§ **RECORDS PROVIDED**:

○ ○ ○ ○ ○ ○ ○

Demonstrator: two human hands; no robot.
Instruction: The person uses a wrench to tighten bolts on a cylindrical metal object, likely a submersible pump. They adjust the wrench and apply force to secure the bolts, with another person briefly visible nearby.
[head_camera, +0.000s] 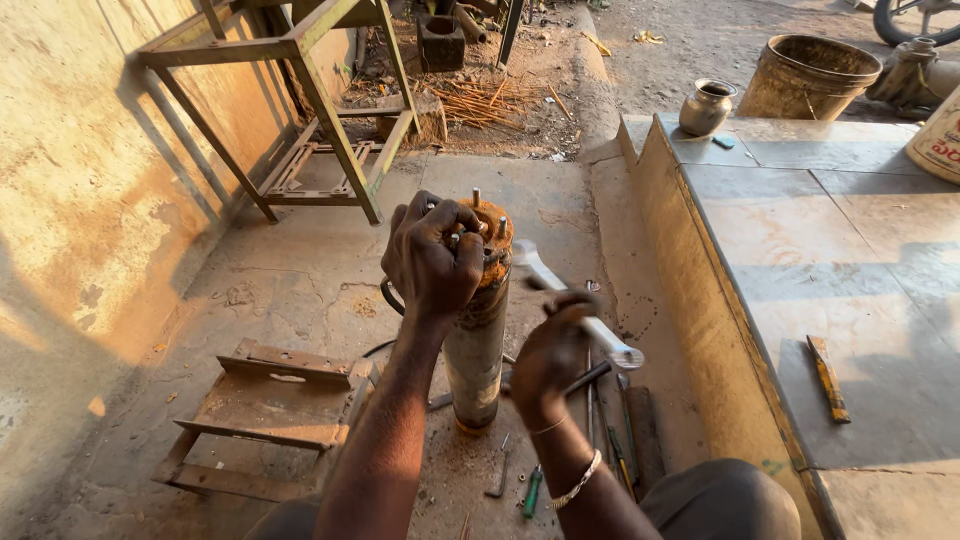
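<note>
So right up close, loose hand tools (600, 440) lie scattered on the concrete floor (300, 290) by the person's knees: a green-handled screwdriver, a hex key and a few rods.

The work itself is a rusty metal cylinder (476, 350) standing upright on the floor, between the two arms. Its orange, corroded top cap (488, 235) has several studs sticking up. The left hand (432, 262) is curled tight over the cap, its grip closed around the studs or a nut there; exactly what the fingers pinch is hidden. The right hand (552, 350) has a closed grip on a silver spanner (575, 310), whose head sits right against the cap's edge.

As for progress, I'd guess it's early to middle: the cap is on the cylinder and studs still stand up from it, so fasteners look like they have yet to be worked through.

To the left lies a flat rusty steel frame (275, 400). On the right is a raised tiled platform (800, 260) with a yellow-handled tool (828, 378) lying on it. Further back stand an angle-iron stand (300, 100) by the yellow wall, a small metal pot (706, 106), a dirty bucket (808, 76) and scrap piled up.
</note>
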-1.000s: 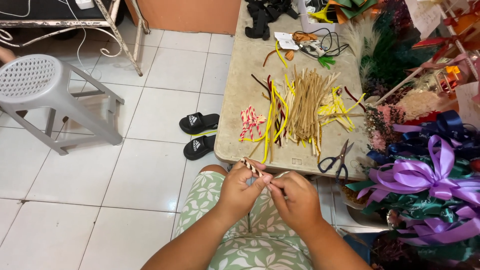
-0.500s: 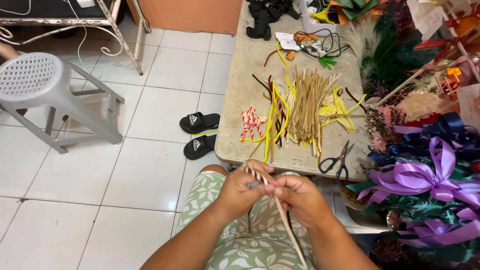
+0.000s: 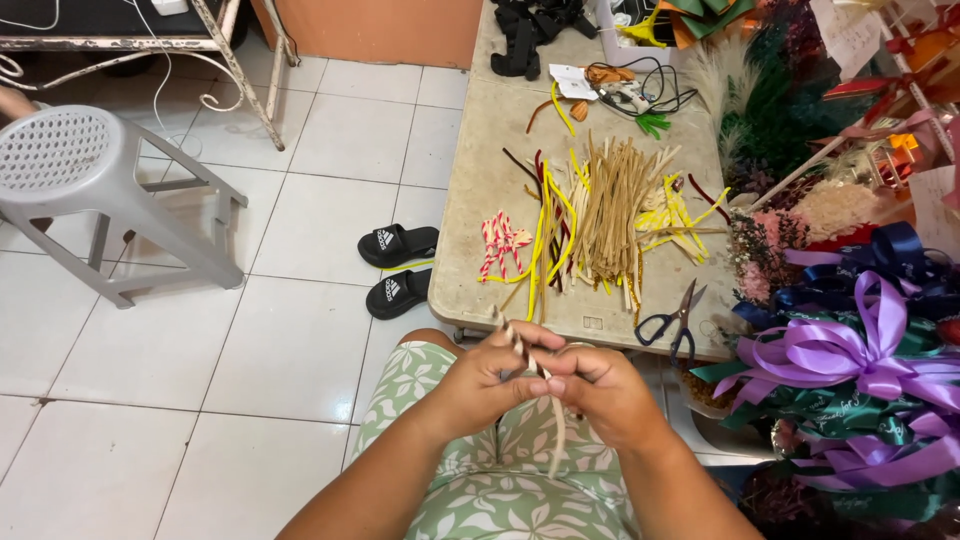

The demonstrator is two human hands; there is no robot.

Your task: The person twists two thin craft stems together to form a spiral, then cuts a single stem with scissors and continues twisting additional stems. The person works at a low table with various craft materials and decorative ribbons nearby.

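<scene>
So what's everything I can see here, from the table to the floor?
twisted strip: one, tan with dark stripes, pinched between both hands
table: one, beige, ahead of the person
loose strips: a pile, tan, yellow, dark red, mid-table
striped pieces: a few, red and white, table's left side
scissors: one pair, dark handles, table's near edge
ribbon bows: several, purple, green, blue, far right
sandals: two, black, on the floor
stool: one, grey plastic, left
left hand: one, gripping the strip
right hand: one, gripping the strip

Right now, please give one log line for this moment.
left hand: pinches thin tan striped strip | right hand: grips same strip | black-handled scissors: on table
</scene>
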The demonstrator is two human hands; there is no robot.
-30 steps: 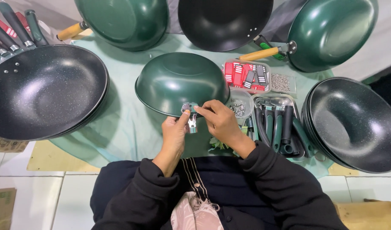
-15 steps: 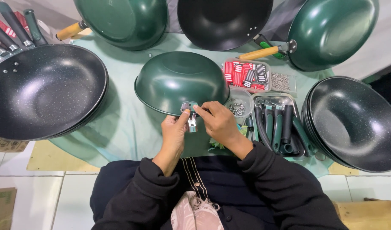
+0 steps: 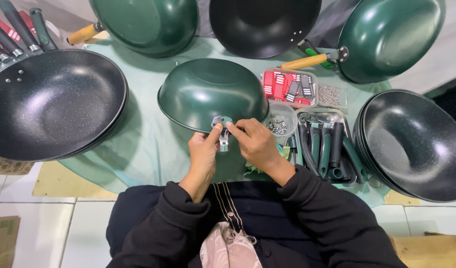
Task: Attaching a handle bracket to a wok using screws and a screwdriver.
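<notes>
Both hands meet at the near rim of an upturned green wok (image 3: 210,92). The left hand (image 3: 204,155) pinches a small metal bracket (image 3: 222,130) between thumb and fingers (image 3: 217,130), pressing it against the wok's rim. The right hand (image 3: 255,144) closes its fingers (image 3: 234,129) on the same bracket from the other side.

Just right of the fingers sits a round dish of screws (image 3: 278,124), and beyond it a tray of dark green handles (image 3: 324,149). A red and black box (image 3: 290,88) lies behind the dish.

Left of the fingers, well apart, rests a stack of black woks (image 3: 49,101); another black stack (image 3: 416,144) lies far right. Farthest off, three more woks (image 3: 265,22) line the back of the table (image 3: 138,144), which is covered in pale green cloth.
</notes>
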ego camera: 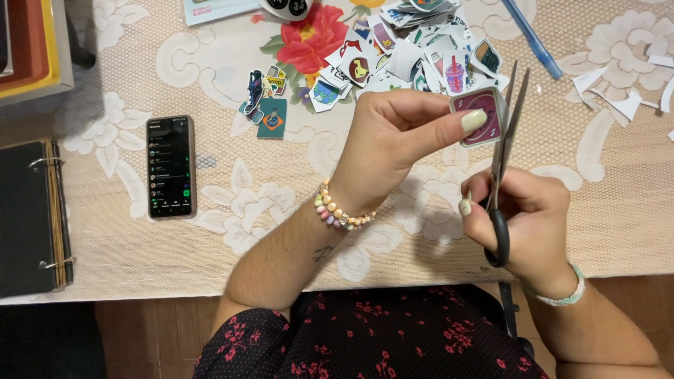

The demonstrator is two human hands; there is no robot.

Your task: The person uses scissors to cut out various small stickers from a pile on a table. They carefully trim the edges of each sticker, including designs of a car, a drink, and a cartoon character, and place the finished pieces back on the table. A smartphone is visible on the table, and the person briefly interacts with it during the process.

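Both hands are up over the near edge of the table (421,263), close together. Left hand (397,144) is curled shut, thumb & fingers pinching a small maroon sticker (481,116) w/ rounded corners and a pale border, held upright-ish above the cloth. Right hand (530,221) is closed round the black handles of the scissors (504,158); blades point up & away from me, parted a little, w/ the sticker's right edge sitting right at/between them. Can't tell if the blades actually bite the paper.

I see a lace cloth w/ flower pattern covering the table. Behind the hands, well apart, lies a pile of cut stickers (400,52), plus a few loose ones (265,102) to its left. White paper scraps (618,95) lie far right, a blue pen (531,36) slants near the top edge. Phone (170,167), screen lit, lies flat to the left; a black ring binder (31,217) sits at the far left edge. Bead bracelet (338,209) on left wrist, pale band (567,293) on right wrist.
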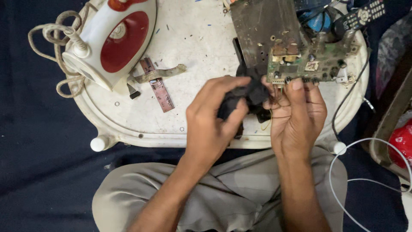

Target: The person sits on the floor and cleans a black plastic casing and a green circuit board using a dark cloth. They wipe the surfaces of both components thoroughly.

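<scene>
My left hand (212, 120) and my right hand (296, 114) are both closed on one black part (249, 92) held between them, just above the near rim of a white oval tray (193, 51). Thin wires run from the black part toward a green circuit board (313, 60) right behind my right thumb. The board adjoins a dark brown metal plate (262, 30). My fingers hide most of the black part.
A white and red clothes iron (111, 41) with a coiled cord (51, 38) lies at the tray's left. A small reddish board strip (159, 88) and a tan strip (161, 74) lie mid-tray. A remote control (360, 15) is top right; a white cable (343, 172) and red object (401, 141) lie right.
</scene>
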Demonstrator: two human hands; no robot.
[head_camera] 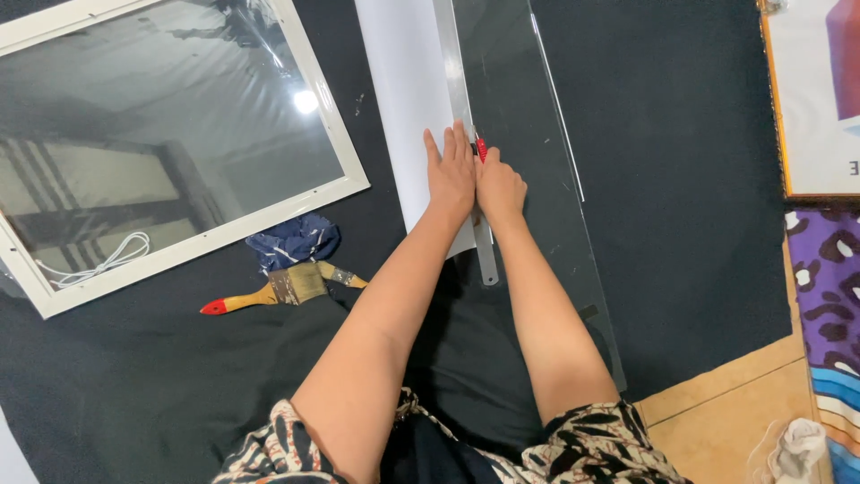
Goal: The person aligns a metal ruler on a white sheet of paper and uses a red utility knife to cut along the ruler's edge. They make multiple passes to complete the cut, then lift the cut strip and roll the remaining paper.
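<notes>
Two hands meet in the middle of my view, side by side on a long metal ruler [472, 170] that runs up and down the black cloth [681, 179]. My left hand [451, 175] lies flat, fingers straight and close together, pressing on the ruler and the white sheet [403, 108] under its left edge. My right hand [498, 186] is closed around a small red cutter [481, 148], of which only the tip shows, set against the ruler's right edge. I cannot tell whether the blade is out. To the right of the ruler lies a clear plastic sheet [546, 179], reaching down past my right forearm. The two hands touch each other at the thumbs.

Well off to the left, a white picture frame [354, 175] with a shiny pane sits on the cloth. Below its corner lie a crumpled blue rag [296, 240] and a paintbrush [287, 289] with a red-tipped wooden handle, just beside each other. Another framed picture [778, 108] shows at the top right edge.
</notes>
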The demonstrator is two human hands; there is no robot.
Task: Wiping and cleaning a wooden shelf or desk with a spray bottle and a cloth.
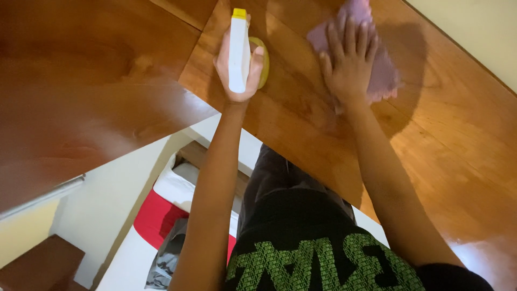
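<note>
My left hand (pixel 253 73) is shut around a white spray bottle (pixel 238 54) with a yellow tip and a yellow part behind it. It holds the bottle against a glossy brown wooden surface (pixel 441 134). My right hand (pixel 349 62) lies flat, fingers spread, on a light purple cloth (pixel 385 73) and presses it onto the same wood. The cloth sticks out past my fingers on the far side and to the right. Both arms reach out from my body, and the hands are about a hand's width apart.
A second glossy wooden panel (pixel 81 91) fills the upper left, with its edge meeting the first. Below the wood I see a white and red padded thing (pixel 156 215), a grey cloth (pixel 167 258) and a brown wooden piece (pixel 37 264). A cream wall (pixel 474 27) borders the top right.
</note>
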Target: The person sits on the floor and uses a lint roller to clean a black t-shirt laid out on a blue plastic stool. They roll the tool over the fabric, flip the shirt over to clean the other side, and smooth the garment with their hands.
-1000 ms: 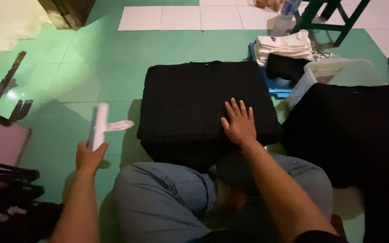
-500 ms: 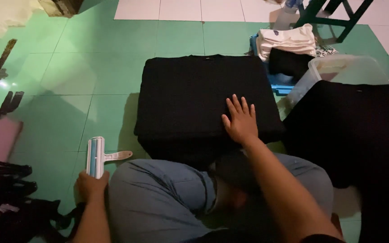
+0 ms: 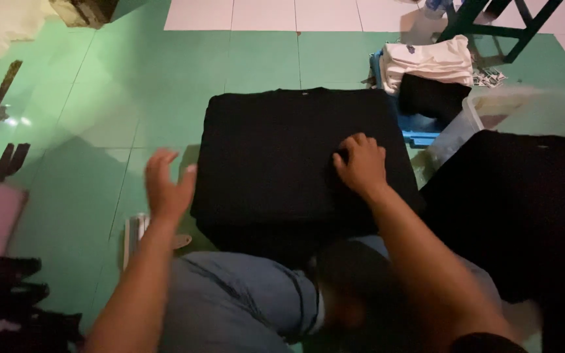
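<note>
Folded black garment (image 3: 276, 157) flat on green tile floor (image 3: 165, 98), squared into a neat rectangle, taken as landmark.

Right hand (image 3: 362, 165) pressed on garment's right half, near its right edge; fingers curled and bunched close, tips digging into the cloth, nothing gripped that can be made out.

Left hand (image 3: 167, 186) raised just left of garment, above the floor, clear of the cloth; fingers spread wide, palm toward garment, empty. Slight motion blur.

White lint roller (image 3: 140, 234) lying on floor below and left of garment's lower-left corner, partly hidden by left forearm; not touched by either hand.

Knees in blue jeans (image 3: 243, 301) directly below garment, at its near edge.

Stack of white folded cloth (image 3: 429, 59) above and right of garment. Clear plastic tub (image 3: 524, 111) further right. Second black cloth (image 3: 518, 209) right of garment, just beside it.
</note>
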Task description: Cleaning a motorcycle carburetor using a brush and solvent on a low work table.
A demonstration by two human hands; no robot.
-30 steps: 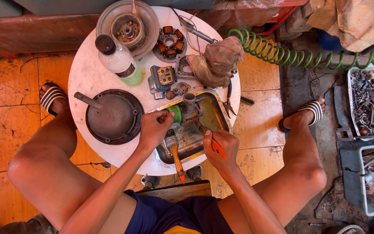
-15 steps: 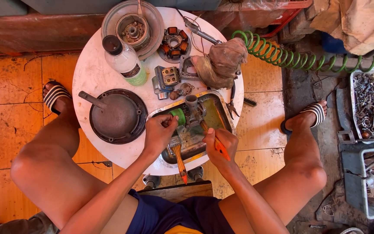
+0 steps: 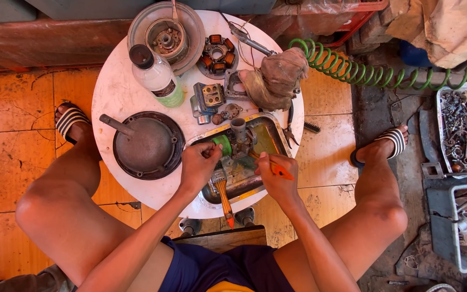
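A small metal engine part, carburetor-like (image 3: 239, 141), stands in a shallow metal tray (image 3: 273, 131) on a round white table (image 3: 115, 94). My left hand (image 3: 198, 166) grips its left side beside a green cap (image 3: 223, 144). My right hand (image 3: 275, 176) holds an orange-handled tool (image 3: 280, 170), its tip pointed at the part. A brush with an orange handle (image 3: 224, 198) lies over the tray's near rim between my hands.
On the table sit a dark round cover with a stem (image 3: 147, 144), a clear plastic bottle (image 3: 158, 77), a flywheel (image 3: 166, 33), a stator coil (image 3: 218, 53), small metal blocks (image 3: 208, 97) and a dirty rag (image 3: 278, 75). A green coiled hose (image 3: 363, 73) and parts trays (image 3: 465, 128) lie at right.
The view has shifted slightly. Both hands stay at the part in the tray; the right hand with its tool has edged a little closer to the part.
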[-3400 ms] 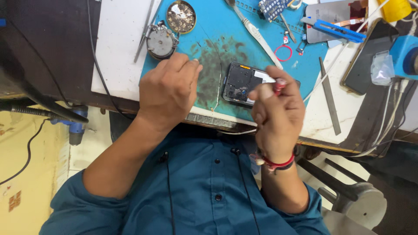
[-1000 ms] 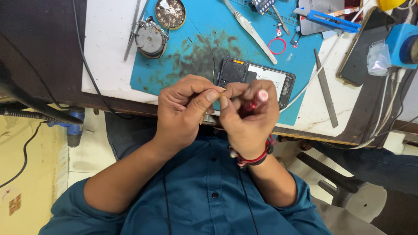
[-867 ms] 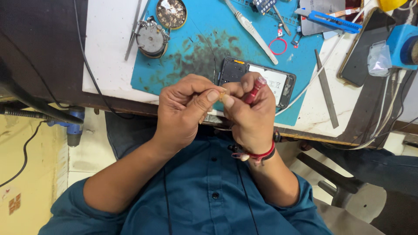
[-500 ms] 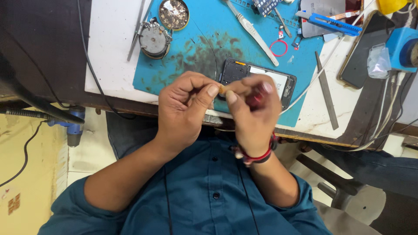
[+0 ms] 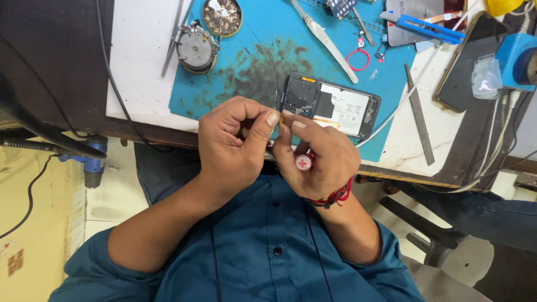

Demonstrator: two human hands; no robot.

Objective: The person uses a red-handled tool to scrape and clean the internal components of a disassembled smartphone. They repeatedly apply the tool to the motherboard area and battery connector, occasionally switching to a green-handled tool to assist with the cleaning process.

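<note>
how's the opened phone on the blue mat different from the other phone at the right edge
The opened phone lies back off, battery and dark inner parts exposed, on the blue mat. The other phone is closed, showing plain dark glass, off the mat and steeply angled. Both are slim rectangles lying flat.

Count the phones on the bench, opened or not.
2. An opened phone with its back off lies on the blue mat, just beyond the hands. A dark phone lies at the bench's right side, partly under a small clear bag. More may sit out of frame.
</note>
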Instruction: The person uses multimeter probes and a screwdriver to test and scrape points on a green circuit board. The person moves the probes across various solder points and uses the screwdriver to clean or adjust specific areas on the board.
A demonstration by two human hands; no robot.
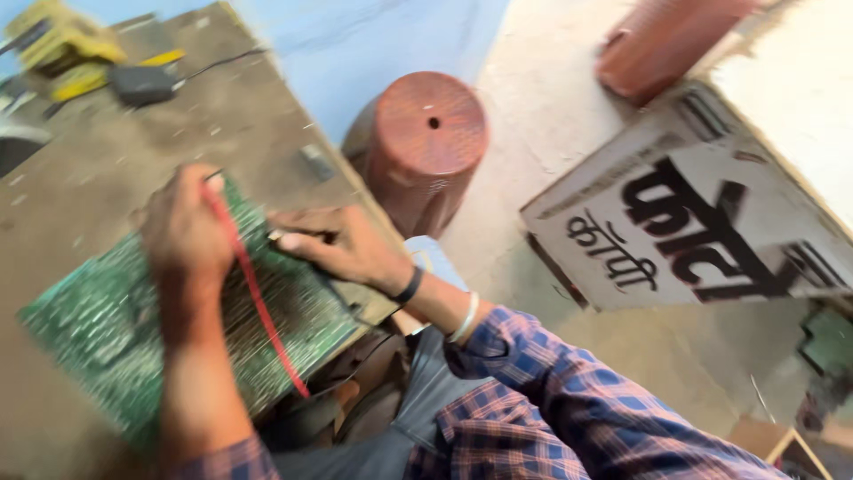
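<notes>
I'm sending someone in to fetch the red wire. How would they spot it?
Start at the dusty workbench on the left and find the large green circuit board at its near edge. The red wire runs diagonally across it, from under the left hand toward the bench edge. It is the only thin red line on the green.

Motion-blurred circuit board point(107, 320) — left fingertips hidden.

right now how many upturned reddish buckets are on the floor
2. One upturned reddish bucket stands on the floor just past the workbench edge; a second bucket sits at the top of the view, cut off by the frame. Others may lie out of view.
</notes>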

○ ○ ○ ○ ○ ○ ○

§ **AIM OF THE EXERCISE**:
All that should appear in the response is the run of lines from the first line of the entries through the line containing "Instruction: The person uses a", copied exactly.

§ **SOLUTION FOR THIS PROBLEM**:
Demonstrator: two human hands; no robot.
Instruction: The person uses a wrench to tighten bolts on a cylindrical metal object, likely a submersible pump. They adjust the wrench and apply force to secure the bolts, with another person briefly visible nearby.

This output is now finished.